● WHAT TO WORK ON
Word for word, transcribe the data below from the line with "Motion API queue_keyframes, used" to the line with "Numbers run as", keeping both of those lines.

● PROVIDED MATERIAL
● ● ● ● ●

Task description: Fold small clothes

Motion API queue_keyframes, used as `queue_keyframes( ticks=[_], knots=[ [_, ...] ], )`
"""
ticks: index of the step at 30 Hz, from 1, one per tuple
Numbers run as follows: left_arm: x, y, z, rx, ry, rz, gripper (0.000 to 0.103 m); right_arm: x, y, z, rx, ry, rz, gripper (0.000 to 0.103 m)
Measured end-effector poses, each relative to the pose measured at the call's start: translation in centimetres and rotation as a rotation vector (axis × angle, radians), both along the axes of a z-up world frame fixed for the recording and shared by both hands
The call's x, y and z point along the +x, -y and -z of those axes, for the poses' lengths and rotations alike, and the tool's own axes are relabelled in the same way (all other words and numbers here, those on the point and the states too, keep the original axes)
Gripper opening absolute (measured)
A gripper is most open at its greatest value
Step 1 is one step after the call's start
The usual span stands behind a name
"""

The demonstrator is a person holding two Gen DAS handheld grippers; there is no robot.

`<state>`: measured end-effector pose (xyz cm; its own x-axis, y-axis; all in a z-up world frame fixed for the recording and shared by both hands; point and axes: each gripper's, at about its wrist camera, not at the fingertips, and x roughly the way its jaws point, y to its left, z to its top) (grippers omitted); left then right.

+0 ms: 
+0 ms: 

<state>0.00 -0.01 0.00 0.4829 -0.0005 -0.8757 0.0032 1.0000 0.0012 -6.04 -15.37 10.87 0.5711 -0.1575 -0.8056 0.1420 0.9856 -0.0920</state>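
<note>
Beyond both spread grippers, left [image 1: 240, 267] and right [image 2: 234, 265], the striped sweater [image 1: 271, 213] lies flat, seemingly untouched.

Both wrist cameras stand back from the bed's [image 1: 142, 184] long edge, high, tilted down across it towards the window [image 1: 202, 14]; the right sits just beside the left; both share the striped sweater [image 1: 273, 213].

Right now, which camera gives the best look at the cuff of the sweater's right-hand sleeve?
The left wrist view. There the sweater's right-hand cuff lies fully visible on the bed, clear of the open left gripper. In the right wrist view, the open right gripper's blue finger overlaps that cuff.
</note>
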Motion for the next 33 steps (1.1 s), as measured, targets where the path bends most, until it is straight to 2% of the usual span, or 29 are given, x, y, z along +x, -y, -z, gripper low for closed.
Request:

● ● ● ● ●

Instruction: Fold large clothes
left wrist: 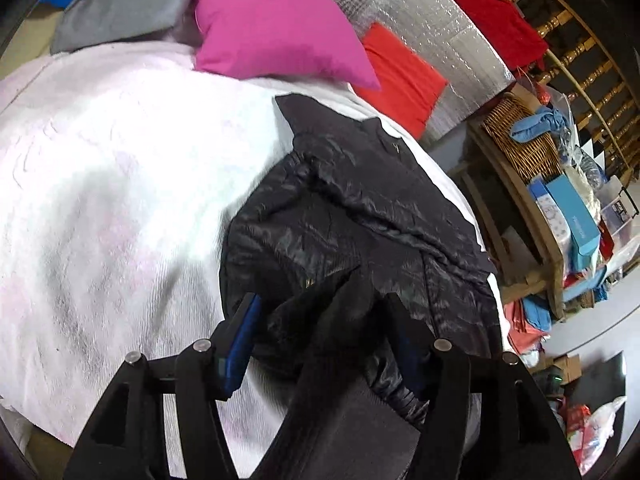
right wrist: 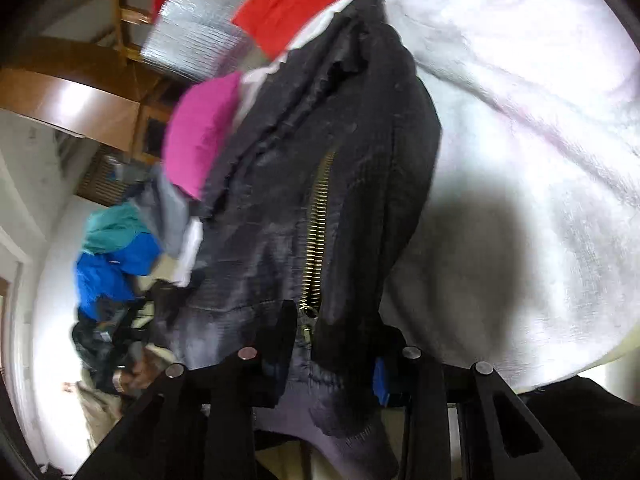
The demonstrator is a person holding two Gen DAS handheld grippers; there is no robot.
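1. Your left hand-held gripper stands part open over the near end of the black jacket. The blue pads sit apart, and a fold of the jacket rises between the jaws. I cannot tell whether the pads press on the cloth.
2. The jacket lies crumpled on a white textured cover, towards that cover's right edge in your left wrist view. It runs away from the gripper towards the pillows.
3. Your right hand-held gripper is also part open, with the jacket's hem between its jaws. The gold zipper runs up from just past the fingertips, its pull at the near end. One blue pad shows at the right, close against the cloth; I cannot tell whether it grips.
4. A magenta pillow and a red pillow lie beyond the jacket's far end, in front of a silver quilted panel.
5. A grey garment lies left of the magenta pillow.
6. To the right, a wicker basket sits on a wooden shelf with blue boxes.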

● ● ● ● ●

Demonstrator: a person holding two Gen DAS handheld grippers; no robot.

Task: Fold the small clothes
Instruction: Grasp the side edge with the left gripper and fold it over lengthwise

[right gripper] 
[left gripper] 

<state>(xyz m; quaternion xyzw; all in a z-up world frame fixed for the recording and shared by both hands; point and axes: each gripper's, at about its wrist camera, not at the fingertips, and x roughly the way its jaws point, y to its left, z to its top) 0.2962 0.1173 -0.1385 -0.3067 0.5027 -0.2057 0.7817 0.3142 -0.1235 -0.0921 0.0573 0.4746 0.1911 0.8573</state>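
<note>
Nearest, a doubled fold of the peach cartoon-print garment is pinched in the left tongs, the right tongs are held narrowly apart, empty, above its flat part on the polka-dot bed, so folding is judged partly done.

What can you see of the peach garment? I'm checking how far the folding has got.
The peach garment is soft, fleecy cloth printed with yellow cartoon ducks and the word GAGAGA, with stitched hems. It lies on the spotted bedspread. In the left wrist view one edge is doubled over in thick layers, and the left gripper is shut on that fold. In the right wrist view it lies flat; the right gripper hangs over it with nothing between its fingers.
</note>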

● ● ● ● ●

● REPLY TO THE EXERCISE
Motion API queue_keyframes, used as `queue_keyframes( ticks=[_], knots=[ [_, ...] ], )`
"""
ticks: index of the step at 30 Hz, from 1, one per tuple
Numbers run as follows: left_arm: x, y, z, rx, ry, rz, gripper (0.000 to 0.103 m); right_arm: x, y, z, rx, ry, rz, gripper (0.000 to 0.103 m)

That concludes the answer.